Tissue damage at an energy level of 30% is limited to a single RPE cell in the center of the 200-µm spot. With Endpoint Management, some spots in a grid treatment pattern can be set at 100% (or above) to mark the location of the subvisble treatment with an immediately visible reference. This allows the user to adjust power to maintain the same ophthalmoscopic visibility grade throughout the fundus. It thus provides a fairly reproducible approach to subvisible retinal laser therapy, possibly resulting in reduced dependence on injections.

Micropulse Laser

Subthreshold micropulse laser is thought to limit damage to adjacent tissue. Rather than maintaining the same degree of energy throughout exposure time, laser energy is delivered in ultrashort (microseconds) pulses with adjustable on and off times. The length of these pulses must be shorter than the thermal relaxation time of the target tissue (the time required for heat to be transferred away from the irradiated tissue). Micropulse laser thereby induces a temperature rise insufficient to cause ancillary damage to surrounding retinal tissue.

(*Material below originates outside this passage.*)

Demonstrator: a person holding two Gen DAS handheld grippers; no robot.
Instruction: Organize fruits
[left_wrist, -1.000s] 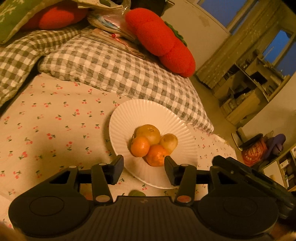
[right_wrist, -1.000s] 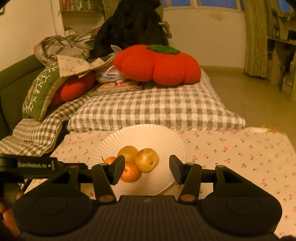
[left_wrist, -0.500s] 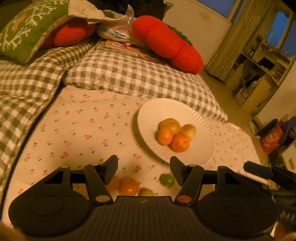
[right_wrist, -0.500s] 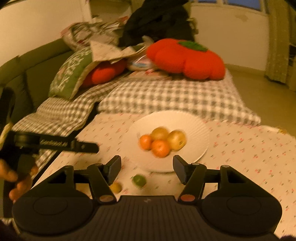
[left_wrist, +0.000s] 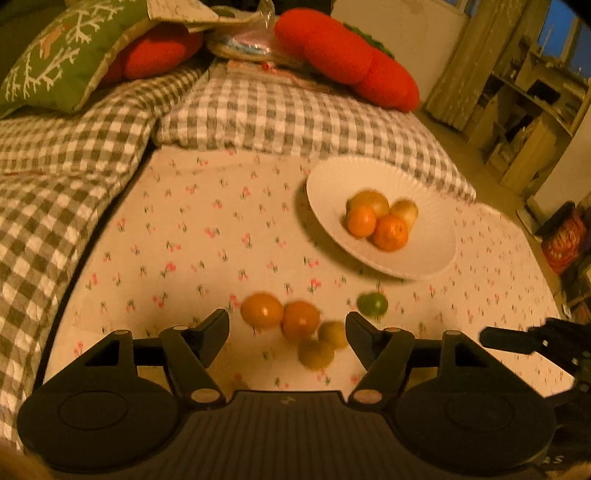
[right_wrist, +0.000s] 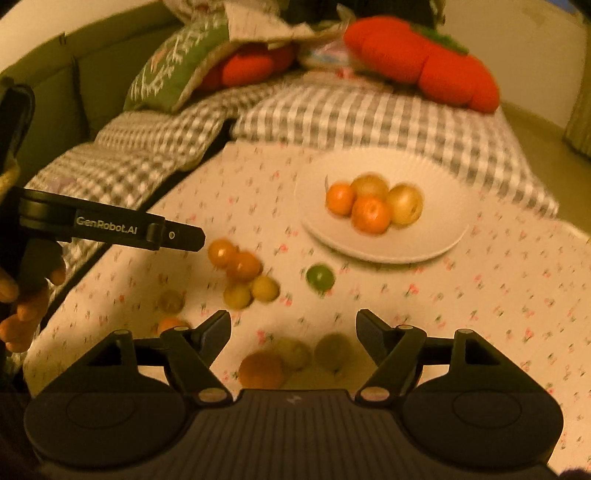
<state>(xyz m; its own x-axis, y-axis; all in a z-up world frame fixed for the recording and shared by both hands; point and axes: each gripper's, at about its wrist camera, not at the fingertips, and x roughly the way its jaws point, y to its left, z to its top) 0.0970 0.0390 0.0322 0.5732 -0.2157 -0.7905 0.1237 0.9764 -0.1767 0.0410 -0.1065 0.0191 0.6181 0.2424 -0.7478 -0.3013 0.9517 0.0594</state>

This technology has been most extensively explored in the treatment of DME. It has been shown to minimize scarring to the extent that laser spots are generally undetectable on ophthalmic and angiographic examination. At the same time, it has been shown to stimulate the RPE and have a beneficial effect on its activation.

Nanopulse Laser

Retina Regeneration Therapy is a subthreshold laser modality using a 532-nm laser to produce 3-ns pulses. These nanosecond pulses are purported to stimulate renewal of the RPE. 2RT combines subthreshold with micropulse laser protocols. This nanosecond laser, using a speckle-beam profile, provides a wider therapeutic range of energies over which RPE treatment can be performed without damage to the apposed retina, as compared with conventional laser. The use of lower energy levels is meant to cause sublethal injury to targeted RPE, rather than destroying it and leading to cytokine release by recovering RPE cells.

Targeted Retinal Photocoagulation

Targeted retinal photocoagulation (TRP) is another concept in development. Targeted or selective therapy in general is any therapy aimed to block a specific target. Examples of targeted retinal therapy include feeder vessel photocoagulation in choroidal neovascularization, focal laser photocoagulation in the treatment of DME, and selective laser to areas of nonperfusion. The idea behind TRP is to selectively treat ischemic retinal areas and adjacent intermediate areas showing leakage on angiography while minimizing the risks and complications of conventional PRP. Muqit et al reported that TRP for PDR using 20-ms micropulses with the Pascal laser did not produce increased macular thickness; paradoxically, it improved central retinal thickness and visual field sensitivity with reasonable regression of neovascularization.

HOLDING STEADY

Lasers as a modality of management for retinal diseases continue to evolve in terms of management protocol, innovations, and ever-expanding indications. Laser therapy remains an integral component of conservative management in a number of vitreoretinal disorders. With the advent of micropulse and nanopulse laser technologies, laser therapy may be regaining its importance, with expanding indications in the management of many retinal diseases.